The New Horizon Conference is an annual event organized by Iranian TV host and filmmaker Nader Talebzadeh and his wife, Zeina Mehanna. New Horizon was placed under financial sanctions earlier this year by the Treasury Department’s Office of Foreign Assets Control (OFAC). [Full disclosure: the author attended and spoke at the conference in Mashhad last year]
US government interest in New Horizon conferences appeared to begin in 2014, after the Jewish Anti-Defamation league (ADL) called that year’s meeting an “anti-Semitic gathering” that “included US and international anti-Semites, Holocaust deniers and anti-war activists.”
Potential participants in the Beirut conference made strenuous efforts to find out just what the consequences might be if they were to attend the event, but the Treasury Department refused to be drawn into a debate over restrictions that were arguably unconstitutional. Lawyers who were consulted warned that any notice from the FBI that someone might be arrested should be interpreted as meaning that someone will be arrested. Other sources in the government suggested privately that the Trump Administration would be delighted if it could make an example of some Americans who were soft on Iran.
Now that the conference has been concluded without any significant American presence, there has been some clarification of how the sanctions might be applied. Responding to a query by a potential participant, an OFAC employee explained that “transaction” and “dealing in transactions,” as those terms are used by OFAC, are broadly construed to include not only monetary dealings or exchanges, but also “providing any sort of service” and “non-monetary service,” including giving a presentation at a conference. Any person engaging in that activity could be subject to legal consequences because the Treasury Department and OFAC have broad latitude to take action against persons who violate its rules or guidelines, and that a range of factors are taken into consideration when deciding to take action against any specific person or for any specific violation.
When asked whether dealing with non-sanctioned Iranian organizations might also be construed negatively, the OFAC employee observed that there could or might be consequences. That’s because Iran (along with North Korea and a few other countries) is a “comprehensively sanctioned” country, meaning that anything having to do with “supporting it” is sanctionable.

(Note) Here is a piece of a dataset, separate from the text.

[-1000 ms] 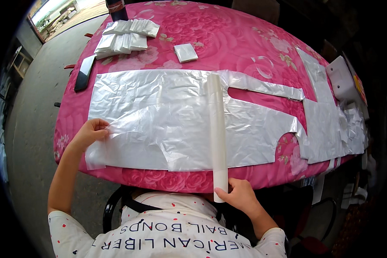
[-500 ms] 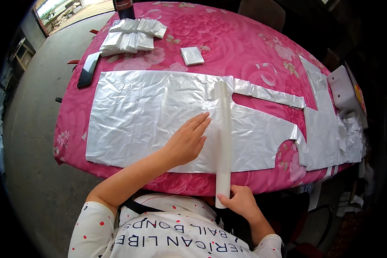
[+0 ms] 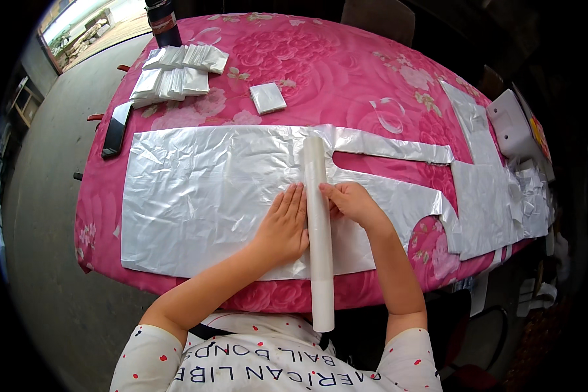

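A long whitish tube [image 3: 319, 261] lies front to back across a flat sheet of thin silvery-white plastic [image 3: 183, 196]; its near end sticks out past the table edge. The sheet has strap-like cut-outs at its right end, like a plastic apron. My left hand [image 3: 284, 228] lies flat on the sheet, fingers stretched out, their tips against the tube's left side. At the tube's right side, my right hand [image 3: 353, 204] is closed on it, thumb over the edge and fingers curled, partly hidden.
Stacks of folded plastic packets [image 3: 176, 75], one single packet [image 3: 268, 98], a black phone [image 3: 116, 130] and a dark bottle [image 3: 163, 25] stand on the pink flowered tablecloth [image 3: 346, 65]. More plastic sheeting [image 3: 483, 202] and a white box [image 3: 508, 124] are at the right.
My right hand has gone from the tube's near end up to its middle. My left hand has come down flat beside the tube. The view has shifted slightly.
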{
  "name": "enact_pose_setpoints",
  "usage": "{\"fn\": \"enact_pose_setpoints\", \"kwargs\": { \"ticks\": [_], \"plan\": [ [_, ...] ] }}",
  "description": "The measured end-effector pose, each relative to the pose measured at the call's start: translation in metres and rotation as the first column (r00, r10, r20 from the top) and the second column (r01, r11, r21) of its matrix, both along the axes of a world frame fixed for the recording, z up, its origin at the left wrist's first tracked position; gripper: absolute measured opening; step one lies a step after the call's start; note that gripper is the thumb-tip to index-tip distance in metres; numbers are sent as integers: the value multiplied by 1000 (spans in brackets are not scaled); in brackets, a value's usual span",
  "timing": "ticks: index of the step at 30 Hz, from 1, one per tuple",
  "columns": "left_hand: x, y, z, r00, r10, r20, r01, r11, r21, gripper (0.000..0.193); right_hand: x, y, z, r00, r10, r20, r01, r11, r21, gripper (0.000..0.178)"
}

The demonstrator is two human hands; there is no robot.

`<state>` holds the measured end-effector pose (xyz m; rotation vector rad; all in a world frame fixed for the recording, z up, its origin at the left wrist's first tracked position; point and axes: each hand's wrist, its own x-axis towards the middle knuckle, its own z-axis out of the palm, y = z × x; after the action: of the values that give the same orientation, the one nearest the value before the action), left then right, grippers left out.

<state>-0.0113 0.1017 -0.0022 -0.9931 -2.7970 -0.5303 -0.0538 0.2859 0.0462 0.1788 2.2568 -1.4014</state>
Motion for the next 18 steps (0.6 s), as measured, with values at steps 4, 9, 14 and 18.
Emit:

Exactly how speaking at any Iranian sponsored event is damaging to American interests remains unclear, in spite of the “clarification” provided by OFAC, but the real damage is to those US citizens who choose to travel to countries that are at odds with Washington to offer a different perspective on what Americans actually think. And there is also considerable value in those travelers returning to the United States to share with fellow citizens perceptions of how foreigners regard US foreign policy, insofar as anything describable as a policy actually exists. In truth, the sanctions regime with its steady diet of punishment has now entered a new phase, as Blumenthal observed, where White House aggression overseas is now blowing back, eroding the protections afforded by the Bill of Rights in an act of self-destruction that is both unnecessary and incomprehensible.